*What you should do:*
Exactly the lines below from the one with "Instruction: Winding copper" up to and including the one with "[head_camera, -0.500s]" make up the answer, with nothing else added.

*Information given:*

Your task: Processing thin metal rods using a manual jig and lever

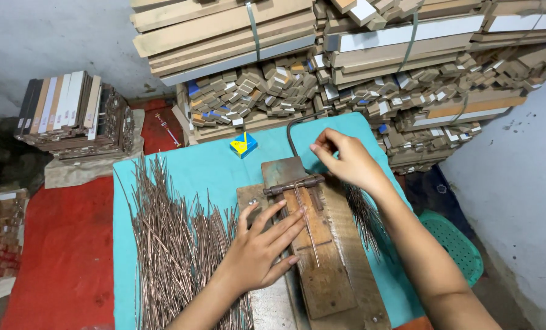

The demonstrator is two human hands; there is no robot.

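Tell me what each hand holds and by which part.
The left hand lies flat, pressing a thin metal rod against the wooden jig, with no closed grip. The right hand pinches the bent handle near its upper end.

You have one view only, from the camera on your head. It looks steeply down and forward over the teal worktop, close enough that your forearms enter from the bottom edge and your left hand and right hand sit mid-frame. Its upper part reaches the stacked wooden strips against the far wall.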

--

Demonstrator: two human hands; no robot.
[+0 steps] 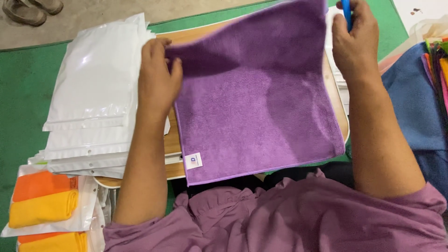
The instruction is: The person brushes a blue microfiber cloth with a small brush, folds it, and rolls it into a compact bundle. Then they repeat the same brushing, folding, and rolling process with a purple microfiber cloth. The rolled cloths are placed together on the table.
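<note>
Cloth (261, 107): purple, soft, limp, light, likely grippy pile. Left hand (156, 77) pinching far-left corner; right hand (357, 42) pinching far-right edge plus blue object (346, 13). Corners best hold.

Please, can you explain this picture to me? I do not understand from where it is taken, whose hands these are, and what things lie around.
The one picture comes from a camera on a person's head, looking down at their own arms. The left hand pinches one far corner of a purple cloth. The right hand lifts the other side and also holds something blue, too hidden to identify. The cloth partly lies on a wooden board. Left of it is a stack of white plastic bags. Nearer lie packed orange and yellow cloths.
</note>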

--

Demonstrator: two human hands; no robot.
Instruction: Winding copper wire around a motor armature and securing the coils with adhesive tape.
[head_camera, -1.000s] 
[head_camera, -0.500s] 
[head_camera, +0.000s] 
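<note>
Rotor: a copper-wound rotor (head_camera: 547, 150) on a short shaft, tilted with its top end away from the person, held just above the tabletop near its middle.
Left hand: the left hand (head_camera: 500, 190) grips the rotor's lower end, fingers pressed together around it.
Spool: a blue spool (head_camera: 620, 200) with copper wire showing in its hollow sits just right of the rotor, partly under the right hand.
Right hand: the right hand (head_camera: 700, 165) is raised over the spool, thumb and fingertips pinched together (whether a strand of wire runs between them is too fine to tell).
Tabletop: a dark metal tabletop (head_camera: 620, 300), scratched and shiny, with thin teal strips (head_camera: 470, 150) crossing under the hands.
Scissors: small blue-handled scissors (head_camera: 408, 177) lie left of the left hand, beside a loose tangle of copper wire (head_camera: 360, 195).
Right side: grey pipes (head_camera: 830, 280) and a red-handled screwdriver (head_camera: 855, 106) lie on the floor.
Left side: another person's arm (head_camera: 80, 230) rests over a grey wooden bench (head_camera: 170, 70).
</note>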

*Worked solution:*
Instruction: Winding copper wire around a motor armature and securing the coils with adhesive tape.
[head_camera, -1.000s] 
[head_camera, -0.500s] 

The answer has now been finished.